Kunjungan Mensos ke Rumah Calon Peserta Sekolah Rakyat di Probolinggo
Di Kota Probolinggo, Jawa Timur, Menteri Sosial Saifullah Yusuf menyempatkan diri untuk datang ke rumah seorang calon siswa Sekolah Rakyat. Calon siswa tersebut adalah Sugita Vania Apsari, pelajar kelas VI di SD Mangunharjo XII, yang berencana melanjutkan ke jenjang SMP melalui program Sekolah Rakyat.
“Proses seleksi calon siswa Sekolah Rakyat dilaksanakan oleh tim khusus yang melibatkan berbagai elemen, termasuk Dinas Sosial (Dinsos) kabupaten atau kota setempat,” ujar Gus Ipul, sebutan akrab Mensos, dalam keterangan tertulis yang disampaikan di Probolinggo, Kamis lalu.
Ia menjelaskan bahwa tim seleksi ini terdiri dari pendamping Program Keluarga Harapan (PKH), Dinsos, Badan Pusat Statistik (BPS), serta RT/RW setempat. Nantinya, data tersebut akan ditandatangani oleh kepala daerah.
“Setelah data dikirim ke kami dan dipelajari, jika semuanya sudah jelas dan lengkap, calon siswa tersebut otomatis akan menjadi peserta didik di Sekolah Rakyat,” lanjutnya.
Sugita Vania Apsari menyampaikan kegembiraannya karena dapat bersekolah di Sekolah Rakyat, mengingat semua kebutuhan sekolahnya akan ditanggung oleh pemerintah, sehingga tidak membebani keluarganya.
“Saya bahagia bisa bersekolah di sana.

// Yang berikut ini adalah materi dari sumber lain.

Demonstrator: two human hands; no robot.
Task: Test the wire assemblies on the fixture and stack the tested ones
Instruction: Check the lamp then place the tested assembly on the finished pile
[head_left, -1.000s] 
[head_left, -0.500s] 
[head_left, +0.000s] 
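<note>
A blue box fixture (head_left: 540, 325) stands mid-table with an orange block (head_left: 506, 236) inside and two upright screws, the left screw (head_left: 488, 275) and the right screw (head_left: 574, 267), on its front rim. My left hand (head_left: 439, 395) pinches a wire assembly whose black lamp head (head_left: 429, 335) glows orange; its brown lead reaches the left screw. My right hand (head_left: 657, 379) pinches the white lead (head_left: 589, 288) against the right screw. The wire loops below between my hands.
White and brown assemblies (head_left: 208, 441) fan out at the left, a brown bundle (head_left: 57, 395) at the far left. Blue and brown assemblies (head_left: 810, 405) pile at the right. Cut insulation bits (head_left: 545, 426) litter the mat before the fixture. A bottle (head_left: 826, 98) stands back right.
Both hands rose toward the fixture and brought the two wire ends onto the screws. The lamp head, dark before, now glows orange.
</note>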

Fasilitasnya bagus dan jika ada kebutuhan sekolah, tinggal meminta,” ujar Gita, yang tinggal bersama ibunya di Jalan Basuki Rahmad Gang Masjid Baiturrahman, Kelurahan Mangunharjo.
Ibu Gita, Lutfia, juga memberikan dukungan penuh kepada putrinya untuk belajar di Sekolah Rakyat agar menjadi mandiri dan meraih prestasi, mengingat putrinya akan tinggal di asrama selama bersekolah.
“Semoga anak saya bisa mandiri dan tidak manja. Semoga dia betah di sana dan dapat meraih prestasi,” kata Lutfia, yang berprofesi sebagai asisten rumah tangga.
Sekolah Rakyat di Probolinggo akan mengombinasikan pendidikan formal dengan penguatan karakter melalui sistem berasrama penuh yang bertempat di Rusunawa Mayangan.